**Work order**: Please retype every entry below, keeping it exactly the same.

Records contained in a dataset
--- START ---

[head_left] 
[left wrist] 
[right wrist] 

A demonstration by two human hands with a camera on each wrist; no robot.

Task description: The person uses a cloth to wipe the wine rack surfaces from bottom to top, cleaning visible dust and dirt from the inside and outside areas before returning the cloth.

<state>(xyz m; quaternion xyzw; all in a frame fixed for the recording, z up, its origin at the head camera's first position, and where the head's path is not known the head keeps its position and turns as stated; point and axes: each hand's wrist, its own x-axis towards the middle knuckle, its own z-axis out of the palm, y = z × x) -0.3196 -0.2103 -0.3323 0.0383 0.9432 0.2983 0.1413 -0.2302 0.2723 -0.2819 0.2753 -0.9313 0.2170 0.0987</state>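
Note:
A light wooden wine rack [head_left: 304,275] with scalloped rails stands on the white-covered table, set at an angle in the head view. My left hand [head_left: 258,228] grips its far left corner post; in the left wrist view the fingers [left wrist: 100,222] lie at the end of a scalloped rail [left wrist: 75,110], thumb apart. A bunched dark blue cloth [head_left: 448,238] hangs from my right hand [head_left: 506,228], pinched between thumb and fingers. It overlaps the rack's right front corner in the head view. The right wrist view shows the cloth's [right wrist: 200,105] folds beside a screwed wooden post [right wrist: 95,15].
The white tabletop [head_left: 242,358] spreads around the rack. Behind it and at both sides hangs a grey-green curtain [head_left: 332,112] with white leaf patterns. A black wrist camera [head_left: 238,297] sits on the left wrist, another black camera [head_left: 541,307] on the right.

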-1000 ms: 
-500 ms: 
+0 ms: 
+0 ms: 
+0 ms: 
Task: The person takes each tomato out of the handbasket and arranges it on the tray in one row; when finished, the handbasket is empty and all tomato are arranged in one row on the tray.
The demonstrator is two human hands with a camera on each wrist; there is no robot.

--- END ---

**Problem solution**:
[head_left] 
[left wrist] 
[right wrist] 

A demonstration by two human hands with a camera on each wrist; no robot.

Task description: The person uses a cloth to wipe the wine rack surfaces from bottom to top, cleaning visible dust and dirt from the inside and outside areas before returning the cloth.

<state>(xyz m; quaternion xyzw; all in a frame fixed for the recording, z up, its origin at the head camera's first position, and where the head's path is not known the head keeps its position and turns as stated; point and axes: each hand's wrist, its own x-axis towards the middle knuckle, its own z-axis out of the palm, y = z × x) -0.3196 -0.2103 -0.3323 0.0383 0.9432 0.2983 0.1413 -0.2302 0.2723 -0.2819 0.2753 -0.9313 0.2170 0.0987</state>
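Note:
A light wooden wine rack [head_left: 304,275] with scalloped rails stands on the white-covered table, set at an angle in the head view. My left hand [head_left: 258,228] grips its far left corner post; in the left wrist view the fingers [left wrist: 100,222] lie at the end of a scalloped rail [left wrist: 75,110], thumb apart. A bunched dark blue cloth [head_left: 448,238] hangs from my right hand [head_left: 506,228], pinched between thumb and fingers. It overlaps the rack's right front corner in the head view. The right wrist view shows the cloth's [right wrist: 200,105] folds beside a screwed wooden post [right wrist: 95,15].
The white tabletop [head_left: 242,358] spreads around the rack. Behind it and at both sides hangs a grey-green curtain [head_left: 332,112] with white leaf patterns. A black wrist camera [head_left: 238,297] sits on the left wrist, another black camera [head_left: 541,307] on the right.
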
-1000 ms: 
-500 ms: 
+0 ms: 
+0 ms: 
+0 ms: 
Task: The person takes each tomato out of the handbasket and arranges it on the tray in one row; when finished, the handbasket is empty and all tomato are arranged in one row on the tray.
The demonstrator is two human hands with a camera on each wrist; there is no robot.

The exercise output is complete.